Your answer should be the lines below from the one holding "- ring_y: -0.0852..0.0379" through the one holding "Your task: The", copied exactly and with nothing else.

==== The data ====

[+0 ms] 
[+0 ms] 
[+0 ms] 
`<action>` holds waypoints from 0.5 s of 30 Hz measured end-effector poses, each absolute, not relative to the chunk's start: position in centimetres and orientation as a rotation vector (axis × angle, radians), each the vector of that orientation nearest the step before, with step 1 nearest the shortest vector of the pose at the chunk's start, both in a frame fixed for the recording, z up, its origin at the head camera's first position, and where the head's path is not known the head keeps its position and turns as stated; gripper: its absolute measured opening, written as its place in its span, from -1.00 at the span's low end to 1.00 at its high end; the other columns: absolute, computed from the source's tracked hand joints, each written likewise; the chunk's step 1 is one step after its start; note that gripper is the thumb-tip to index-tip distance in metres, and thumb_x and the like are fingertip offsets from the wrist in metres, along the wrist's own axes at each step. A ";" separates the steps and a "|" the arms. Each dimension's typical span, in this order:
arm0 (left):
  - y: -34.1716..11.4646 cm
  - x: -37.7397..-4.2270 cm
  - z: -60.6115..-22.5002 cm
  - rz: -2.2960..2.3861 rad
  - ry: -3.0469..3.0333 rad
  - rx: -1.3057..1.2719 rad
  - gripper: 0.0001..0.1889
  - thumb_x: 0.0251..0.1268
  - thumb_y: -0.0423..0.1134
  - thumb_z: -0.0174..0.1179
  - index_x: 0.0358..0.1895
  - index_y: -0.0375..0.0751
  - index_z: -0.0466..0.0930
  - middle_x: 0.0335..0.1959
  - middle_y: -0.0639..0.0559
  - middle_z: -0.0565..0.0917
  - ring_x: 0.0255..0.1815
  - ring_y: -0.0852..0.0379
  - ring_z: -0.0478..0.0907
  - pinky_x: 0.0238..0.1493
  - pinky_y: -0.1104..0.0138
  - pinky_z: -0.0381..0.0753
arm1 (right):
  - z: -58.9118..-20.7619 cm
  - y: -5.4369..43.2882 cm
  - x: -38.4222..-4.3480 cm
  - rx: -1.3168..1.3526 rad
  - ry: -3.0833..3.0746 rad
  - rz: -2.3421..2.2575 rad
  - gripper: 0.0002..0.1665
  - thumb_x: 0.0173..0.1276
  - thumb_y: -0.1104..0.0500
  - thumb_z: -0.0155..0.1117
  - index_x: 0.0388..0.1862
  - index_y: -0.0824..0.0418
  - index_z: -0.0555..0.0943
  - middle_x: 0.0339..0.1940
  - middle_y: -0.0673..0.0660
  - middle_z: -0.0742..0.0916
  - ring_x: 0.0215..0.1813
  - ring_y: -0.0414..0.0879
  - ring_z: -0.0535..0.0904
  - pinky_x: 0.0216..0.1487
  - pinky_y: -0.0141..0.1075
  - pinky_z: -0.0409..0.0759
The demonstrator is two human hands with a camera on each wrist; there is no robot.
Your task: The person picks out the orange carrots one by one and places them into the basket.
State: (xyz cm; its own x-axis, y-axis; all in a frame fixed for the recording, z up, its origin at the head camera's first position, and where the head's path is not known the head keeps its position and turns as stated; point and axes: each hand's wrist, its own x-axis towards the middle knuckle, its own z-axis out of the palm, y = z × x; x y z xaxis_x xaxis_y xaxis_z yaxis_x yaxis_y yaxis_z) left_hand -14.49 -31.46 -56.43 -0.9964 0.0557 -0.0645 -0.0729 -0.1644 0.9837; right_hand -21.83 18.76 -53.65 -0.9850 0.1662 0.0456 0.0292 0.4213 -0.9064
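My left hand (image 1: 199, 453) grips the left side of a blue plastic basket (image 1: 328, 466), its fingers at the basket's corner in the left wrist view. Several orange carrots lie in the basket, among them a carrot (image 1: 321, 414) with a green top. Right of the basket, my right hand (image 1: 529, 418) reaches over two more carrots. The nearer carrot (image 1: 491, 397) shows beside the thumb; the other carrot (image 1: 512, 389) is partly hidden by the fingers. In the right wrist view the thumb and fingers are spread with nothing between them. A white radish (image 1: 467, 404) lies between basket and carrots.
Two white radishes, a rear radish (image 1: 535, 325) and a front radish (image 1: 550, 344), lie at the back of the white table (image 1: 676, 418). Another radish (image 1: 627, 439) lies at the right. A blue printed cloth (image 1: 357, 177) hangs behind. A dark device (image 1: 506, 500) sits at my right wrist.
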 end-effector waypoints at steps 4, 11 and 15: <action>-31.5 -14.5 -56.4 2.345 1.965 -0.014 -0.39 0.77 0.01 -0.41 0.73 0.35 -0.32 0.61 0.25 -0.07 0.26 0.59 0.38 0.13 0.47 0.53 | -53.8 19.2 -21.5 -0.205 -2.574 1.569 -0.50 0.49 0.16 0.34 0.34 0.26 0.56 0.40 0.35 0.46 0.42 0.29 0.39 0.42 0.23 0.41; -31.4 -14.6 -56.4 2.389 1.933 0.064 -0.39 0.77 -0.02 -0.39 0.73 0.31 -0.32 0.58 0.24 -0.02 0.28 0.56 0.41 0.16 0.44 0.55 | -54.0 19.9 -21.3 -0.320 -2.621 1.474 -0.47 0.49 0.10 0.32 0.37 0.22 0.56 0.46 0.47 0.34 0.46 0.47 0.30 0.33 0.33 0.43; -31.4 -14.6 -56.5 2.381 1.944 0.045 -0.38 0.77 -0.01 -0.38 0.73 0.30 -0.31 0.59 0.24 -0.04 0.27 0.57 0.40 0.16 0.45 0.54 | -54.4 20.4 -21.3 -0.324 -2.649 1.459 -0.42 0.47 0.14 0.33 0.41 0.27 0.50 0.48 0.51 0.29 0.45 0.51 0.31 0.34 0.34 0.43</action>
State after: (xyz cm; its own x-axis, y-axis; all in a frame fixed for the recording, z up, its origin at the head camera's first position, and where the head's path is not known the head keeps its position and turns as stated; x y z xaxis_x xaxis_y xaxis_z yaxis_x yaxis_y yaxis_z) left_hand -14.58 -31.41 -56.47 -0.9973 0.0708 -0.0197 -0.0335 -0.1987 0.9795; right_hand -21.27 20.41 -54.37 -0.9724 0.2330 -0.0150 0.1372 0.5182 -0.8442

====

» Output for this exercise
  - ring_y: -0.0852..0.0379
  - ring_z: -0.0478..0.0907
  - pinky_x: 0.0238..0.1493
  - pinky_y: -0.1104..0.0138
  - pinky_z: -0.0381..0.0753
arm1 (right):
  - z: -58.9118..-20.7619 cm
  - y: -5.4369..43.2882 cm
  - x: -38.4222..-4.3480 cm
  - rx: -1.3168..1.3526 rad
  - ry: -3.0833..3.0746 rad
  - rz: -2.3421..2.2575 rad
  - gripper: 0.0002..0.1665
  - thumb_x: 0.0173..0.1276
  - thumb_y: -0.1104..0.0500
  - thumb_z: -0.0155..0.1117
  - index_x: 0.0388..0.1862
  - index_y: -0.0824..0.0418
  - index_z: -0.0555..0.0943
  - middle_x: 0.0339..0.1940
  - middle_y: -0.0673..0.0660
  - middle_z: -0.0742..0.0916
  - ring_x: 0.0215..0.1813
  - ring_y: -0.0414..0.0879
  - ring_z: -0.0535..0.0904
  - pinky_x: 0.0216..0.1487
  - pinky_y: -0.0141..0.1075
  - pinky_z: -0.0409..0.0759
The demonstrator is two human hands with a camera on each wrist; there is no robot.
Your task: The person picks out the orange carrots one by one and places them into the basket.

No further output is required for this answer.